Work request:
From the entries below, list each line with "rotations".

Records from a data collection:
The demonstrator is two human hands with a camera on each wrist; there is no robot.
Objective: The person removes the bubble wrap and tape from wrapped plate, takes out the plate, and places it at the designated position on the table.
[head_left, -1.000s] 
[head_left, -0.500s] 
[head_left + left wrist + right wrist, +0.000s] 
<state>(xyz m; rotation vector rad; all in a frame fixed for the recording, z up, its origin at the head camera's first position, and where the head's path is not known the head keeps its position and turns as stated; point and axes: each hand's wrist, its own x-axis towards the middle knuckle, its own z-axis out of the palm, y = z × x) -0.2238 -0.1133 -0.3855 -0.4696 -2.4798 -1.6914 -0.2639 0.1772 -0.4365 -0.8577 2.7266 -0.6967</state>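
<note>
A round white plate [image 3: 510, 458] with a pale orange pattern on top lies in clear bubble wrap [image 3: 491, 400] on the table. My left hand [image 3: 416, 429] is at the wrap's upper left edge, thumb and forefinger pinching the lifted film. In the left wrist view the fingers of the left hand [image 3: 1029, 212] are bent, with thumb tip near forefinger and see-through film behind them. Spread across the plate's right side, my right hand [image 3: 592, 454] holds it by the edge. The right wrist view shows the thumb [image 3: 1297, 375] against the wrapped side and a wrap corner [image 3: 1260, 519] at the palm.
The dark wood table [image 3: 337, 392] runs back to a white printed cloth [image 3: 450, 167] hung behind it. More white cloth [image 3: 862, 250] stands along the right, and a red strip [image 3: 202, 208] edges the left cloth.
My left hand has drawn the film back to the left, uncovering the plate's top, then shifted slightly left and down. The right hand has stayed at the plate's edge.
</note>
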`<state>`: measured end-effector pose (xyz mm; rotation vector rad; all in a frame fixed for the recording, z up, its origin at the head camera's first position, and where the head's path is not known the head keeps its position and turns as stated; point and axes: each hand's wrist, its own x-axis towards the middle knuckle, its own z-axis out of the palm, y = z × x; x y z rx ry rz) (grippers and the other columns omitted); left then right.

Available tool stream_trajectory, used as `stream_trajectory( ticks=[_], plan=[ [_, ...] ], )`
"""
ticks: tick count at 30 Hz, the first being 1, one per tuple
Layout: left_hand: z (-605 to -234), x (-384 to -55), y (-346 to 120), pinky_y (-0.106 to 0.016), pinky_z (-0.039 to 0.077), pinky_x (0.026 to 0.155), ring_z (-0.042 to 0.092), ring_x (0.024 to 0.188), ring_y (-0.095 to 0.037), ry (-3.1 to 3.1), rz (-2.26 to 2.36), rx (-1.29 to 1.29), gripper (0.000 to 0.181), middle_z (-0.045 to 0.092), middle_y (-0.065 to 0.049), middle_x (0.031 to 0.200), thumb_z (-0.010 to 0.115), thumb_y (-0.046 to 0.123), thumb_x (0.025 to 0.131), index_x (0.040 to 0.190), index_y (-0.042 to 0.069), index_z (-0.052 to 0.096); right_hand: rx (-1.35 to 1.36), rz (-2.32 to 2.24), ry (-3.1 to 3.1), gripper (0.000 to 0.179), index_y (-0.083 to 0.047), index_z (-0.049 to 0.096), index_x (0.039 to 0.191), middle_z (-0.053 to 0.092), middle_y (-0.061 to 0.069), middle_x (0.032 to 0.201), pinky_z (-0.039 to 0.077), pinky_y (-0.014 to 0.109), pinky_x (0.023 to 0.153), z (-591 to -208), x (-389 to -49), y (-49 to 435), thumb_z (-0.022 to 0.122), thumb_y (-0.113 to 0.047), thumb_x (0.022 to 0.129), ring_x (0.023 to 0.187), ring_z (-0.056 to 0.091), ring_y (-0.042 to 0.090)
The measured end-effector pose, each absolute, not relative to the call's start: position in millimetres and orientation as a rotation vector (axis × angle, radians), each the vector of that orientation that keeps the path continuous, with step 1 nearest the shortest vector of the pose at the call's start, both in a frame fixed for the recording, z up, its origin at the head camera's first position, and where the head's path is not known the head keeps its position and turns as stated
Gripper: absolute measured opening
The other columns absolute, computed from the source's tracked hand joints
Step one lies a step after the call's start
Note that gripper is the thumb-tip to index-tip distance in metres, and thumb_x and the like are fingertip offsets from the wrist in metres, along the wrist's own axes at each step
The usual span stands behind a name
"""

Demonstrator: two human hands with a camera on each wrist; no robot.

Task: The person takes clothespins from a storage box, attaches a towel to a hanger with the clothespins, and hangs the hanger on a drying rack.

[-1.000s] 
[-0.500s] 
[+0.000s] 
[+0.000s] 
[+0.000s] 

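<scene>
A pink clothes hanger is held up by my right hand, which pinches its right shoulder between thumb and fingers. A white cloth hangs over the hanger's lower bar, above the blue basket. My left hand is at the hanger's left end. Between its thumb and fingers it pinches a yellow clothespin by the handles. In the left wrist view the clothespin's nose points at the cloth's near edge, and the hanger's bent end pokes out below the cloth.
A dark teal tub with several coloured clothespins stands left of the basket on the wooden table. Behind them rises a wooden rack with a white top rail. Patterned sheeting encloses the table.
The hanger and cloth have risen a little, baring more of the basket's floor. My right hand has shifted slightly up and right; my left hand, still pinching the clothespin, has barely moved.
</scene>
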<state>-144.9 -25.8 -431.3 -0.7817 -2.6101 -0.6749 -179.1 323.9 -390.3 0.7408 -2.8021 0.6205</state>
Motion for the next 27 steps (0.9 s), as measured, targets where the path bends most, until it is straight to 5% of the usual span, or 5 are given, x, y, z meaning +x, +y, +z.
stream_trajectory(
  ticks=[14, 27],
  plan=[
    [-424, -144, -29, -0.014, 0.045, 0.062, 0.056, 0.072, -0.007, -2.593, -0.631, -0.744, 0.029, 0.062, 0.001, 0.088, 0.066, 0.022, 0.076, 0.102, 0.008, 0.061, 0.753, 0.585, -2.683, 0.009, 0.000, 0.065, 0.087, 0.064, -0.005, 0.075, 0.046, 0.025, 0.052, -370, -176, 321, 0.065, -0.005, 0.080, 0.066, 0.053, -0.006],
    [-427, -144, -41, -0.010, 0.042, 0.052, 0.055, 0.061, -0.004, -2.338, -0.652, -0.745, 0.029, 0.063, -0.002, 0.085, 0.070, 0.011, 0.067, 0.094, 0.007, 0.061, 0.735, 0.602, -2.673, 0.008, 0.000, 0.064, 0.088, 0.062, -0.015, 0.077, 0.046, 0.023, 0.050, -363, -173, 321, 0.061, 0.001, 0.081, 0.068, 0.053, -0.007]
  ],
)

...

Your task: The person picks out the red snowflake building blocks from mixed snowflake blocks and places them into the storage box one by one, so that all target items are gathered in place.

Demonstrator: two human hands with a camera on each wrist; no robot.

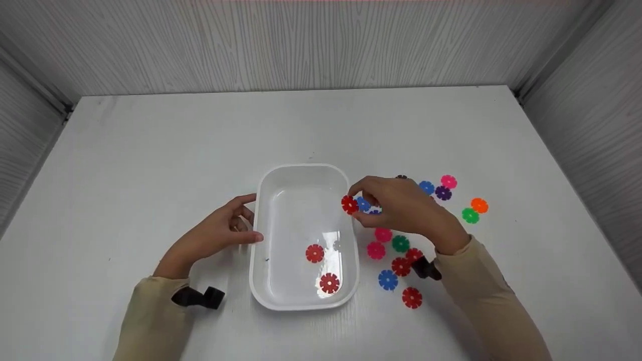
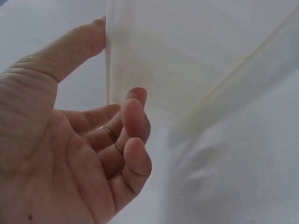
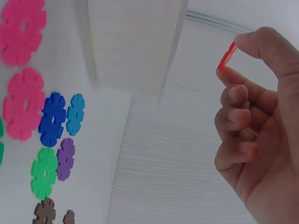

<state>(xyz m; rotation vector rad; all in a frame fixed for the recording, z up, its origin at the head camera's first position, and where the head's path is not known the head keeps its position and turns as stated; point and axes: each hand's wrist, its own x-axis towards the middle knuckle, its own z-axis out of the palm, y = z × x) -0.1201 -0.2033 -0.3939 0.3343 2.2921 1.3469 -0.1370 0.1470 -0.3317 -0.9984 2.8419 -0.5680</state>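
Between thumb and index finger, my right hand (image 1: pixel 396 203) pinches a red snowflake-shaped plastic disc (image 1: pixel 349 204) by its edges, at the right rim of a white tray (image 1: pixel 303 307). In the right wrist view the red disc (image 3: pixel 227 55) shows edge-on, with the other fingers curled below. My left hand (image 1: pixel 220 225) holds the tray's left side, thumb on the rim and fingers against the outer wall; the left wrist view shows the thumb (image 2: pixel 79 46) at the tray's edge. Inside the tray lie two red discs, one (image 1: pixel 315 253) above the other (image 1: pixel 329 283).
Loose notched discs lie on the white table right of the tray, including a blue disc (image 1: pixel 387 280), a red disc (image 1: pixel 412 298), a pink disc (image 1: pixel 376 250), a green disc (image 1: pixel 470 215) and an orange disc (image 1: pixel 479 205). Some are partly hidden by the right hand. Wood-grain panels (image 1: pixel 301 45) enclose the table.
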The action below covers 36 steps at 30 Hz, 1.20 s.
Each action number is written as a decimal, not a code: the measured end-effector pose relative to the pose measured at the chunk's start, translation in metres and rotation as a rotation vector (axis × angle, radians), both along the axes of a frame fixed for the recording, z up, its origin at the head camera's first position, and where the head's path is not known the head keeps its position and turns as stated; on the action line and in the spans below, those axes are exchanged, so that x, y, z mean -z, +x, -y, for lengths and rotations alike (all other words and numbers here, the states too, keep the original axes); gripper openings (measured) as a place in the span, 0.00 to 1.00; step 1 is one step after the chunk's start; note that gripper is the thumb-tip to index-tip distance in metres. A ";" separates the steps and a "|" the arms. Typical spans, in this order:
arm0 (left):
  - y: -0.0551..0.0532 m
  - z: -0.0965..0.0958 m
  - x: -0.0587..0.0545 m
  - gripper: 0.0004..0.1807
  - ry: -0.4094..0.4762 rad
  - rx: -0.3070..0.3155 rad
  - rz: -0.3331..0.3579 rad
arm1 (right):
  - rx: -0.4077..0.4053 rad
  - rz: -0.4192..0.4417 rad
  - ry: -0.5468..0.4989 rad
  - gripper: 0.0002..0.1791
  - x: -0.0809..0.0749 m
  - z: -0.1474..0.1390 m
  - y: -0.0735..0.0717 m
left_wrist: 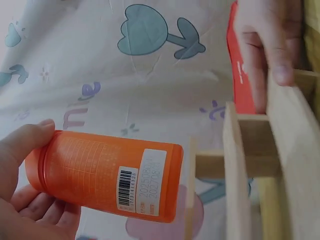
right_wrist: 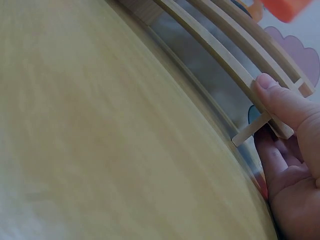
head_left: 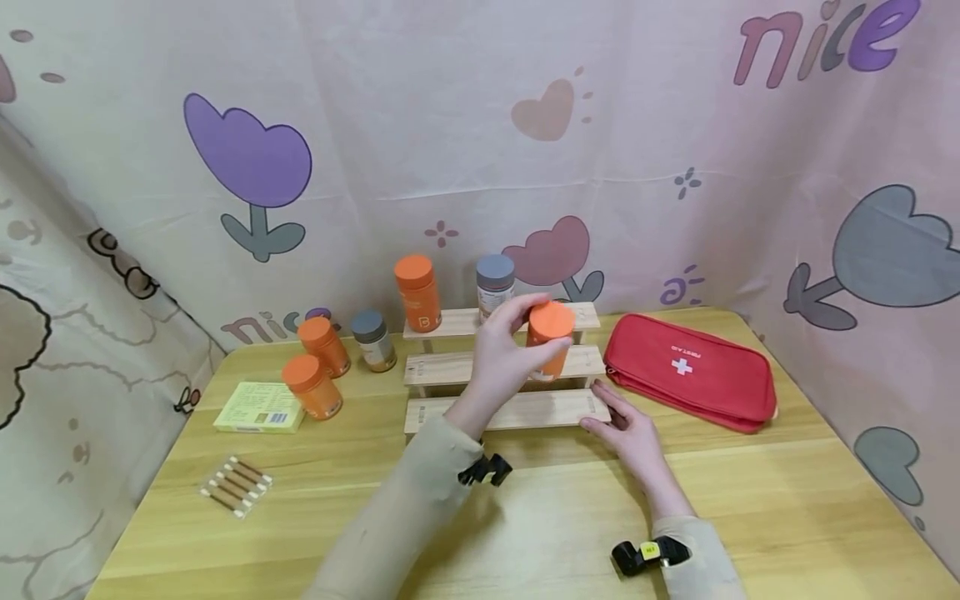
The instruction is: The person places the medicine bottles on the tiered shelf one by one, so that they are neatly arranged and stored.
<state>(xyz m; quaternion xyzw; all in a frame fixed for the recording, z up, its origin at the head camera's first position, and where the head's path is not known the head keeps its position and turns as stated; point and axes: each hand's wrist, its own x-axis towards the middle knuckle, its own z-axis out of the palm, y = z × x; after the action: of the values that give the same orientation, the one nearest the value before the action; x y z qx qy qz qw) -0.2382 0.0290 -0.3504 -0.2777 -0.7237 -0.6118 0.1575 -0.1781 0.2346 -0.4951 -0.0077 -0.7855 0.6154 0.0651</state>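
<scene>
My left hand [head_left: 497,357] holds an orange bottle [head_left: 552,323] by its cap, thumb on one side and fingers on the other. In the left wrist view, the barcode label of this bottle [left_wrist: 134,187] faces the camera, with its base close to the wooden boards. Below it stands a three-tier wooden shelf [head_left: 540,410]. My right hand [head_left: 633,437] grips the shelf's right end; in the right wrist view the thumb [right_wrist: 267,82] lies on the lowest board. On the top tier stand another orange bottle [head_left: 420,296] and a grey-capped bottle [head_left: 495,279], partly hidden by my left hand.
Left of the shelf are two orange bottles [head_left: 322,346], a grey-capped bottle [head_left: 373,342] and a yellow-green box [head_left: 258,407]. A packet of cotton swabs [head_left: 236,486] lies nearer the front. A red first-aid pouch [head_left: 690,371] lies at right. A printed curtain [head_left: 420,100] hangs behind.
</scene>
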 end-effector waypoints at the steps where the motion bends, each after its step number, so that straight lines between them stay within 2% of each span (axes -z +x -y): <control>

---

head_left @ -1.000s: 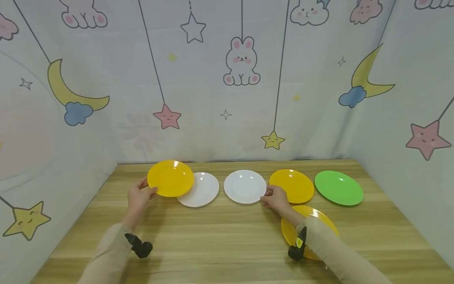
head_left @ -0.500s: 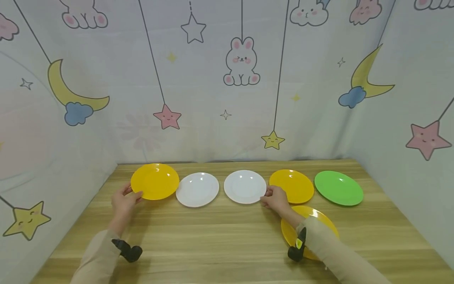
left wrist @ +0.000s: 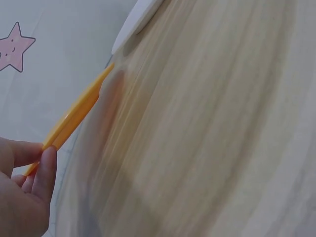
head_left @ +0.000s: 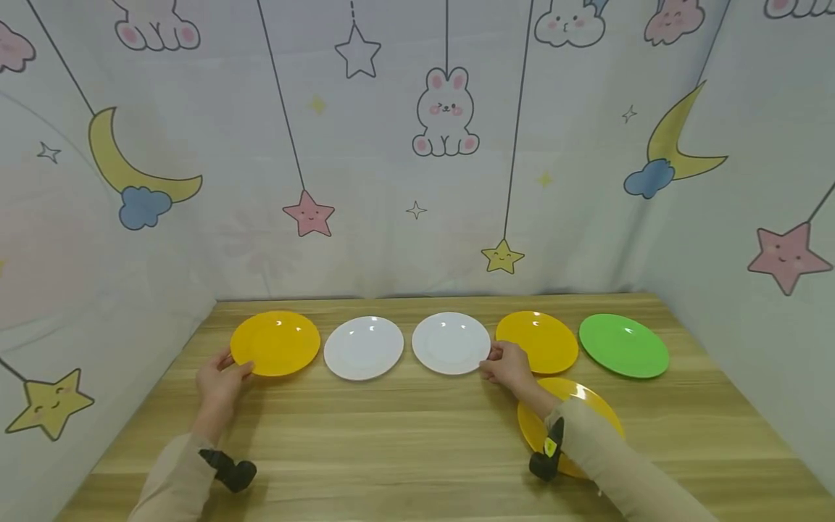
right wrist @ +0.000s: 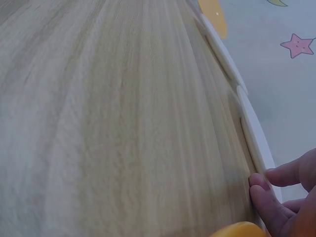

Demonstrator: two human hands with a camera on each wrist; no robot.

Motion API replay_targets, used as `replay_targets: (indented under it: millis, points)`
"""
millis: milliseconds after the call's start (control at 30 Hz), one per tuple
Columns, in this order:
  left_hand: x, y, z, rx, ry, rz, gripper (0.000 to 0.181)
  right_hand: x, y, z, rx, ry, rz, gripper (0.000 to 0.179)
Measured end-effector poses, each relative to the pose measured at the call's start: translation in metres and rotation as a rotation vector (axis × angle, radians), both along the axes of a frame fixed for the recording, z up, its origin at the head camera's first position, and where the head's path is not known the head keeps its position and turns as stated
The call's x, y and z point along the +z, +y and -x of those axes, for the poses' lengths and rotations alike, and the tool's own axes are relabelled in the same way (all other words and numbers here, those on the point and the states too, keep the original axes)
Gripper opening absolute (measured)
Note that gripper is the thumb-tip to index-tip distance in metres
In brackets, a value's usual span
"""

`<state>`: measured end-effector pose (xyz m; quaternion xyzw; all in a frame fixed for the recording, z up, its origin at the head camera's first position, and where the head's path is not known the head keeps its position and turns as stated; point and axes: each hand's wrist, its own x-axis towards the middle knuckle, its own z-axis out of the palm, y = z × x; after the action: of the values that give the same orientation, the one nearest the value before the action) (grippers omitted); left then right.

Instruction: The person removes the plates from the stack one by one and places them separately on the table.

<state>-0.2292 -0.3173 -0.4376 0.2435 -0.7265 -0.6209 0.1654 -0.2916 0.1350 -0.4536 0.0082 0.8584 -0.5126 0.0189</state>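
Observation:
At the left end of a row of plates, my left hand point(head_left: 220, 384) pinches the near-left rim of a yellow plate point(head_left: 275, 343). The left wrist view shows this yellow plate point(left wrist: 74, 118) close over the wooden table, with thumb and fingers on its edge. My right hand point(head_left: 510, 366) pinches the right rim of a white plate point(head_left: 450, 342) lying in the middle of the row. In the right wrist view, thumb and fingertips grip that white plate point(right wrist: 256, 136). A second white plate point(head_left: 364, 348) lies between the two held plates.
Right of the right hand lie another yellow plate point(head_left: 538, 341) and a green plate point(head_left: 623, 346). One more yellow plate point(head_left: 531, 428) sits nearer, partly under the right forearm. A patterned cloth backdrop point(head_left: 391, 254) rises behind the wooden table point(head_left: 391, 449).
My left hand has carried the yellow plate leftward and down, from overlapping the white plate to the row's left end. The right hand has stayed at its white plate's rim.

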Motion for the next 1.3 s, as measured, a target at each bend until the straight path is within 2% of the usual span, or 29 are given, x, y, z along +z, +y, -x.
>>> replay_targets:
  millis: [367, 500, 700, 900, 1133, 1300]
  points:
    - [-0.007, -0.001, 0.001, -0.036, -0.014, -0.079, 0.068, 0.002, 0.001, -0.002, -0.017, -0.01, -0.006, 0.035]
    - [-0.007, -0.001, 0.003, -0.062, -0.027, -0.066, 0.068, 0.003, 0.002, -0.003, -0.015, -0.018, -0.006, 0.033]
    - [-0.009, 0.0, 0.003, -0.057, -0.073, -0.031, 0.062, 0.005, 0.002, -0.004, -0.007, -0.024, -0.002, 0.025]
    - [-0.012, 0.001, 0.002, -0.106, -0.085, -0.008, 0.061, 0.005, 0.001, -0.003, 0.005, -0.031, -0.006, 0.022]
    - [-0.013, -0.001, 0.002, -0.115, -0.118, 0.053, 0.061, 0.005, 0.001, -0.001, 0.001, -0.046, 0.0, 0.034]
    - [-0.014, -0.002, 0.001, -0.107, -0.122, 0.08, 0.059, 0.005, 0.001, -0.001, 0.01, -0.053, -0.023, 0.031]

Solution for this task:
Each action number is written as a decimal, not a code: the measured end-effector pose relative to the pose measured at the chunk's start, translation in metres and rotation as a rotation vector (axis × angle, radians), both along the axes of a frame fixed for the recording, z up, its origin at the head camera's first position, and where the head's path is not known the head keeps its position and turns as stated; on the action line and in the spans below, those axes are exchanged, so that x, y, z mean -z, +x, -y, for lengths and rotations alike (all other words and numbers here, the states too, keep the original axes); gripper openings (measured) as a place in the span, 0.00 to 1.00; step 1 is one step after the chunk's start; note that gripper is the thumb-tip to index-tip distance in metres. A ";" separates the steps and a "|" the arms. Typical spans, in this order:
The call's x, y and z point along the +z, +y and -x of those axes, for the poses' lengths and rotations alike, and the tool's own axes are relabelled in the same way (all other words and numbers here, those on the point and the states too, keep the original axes)

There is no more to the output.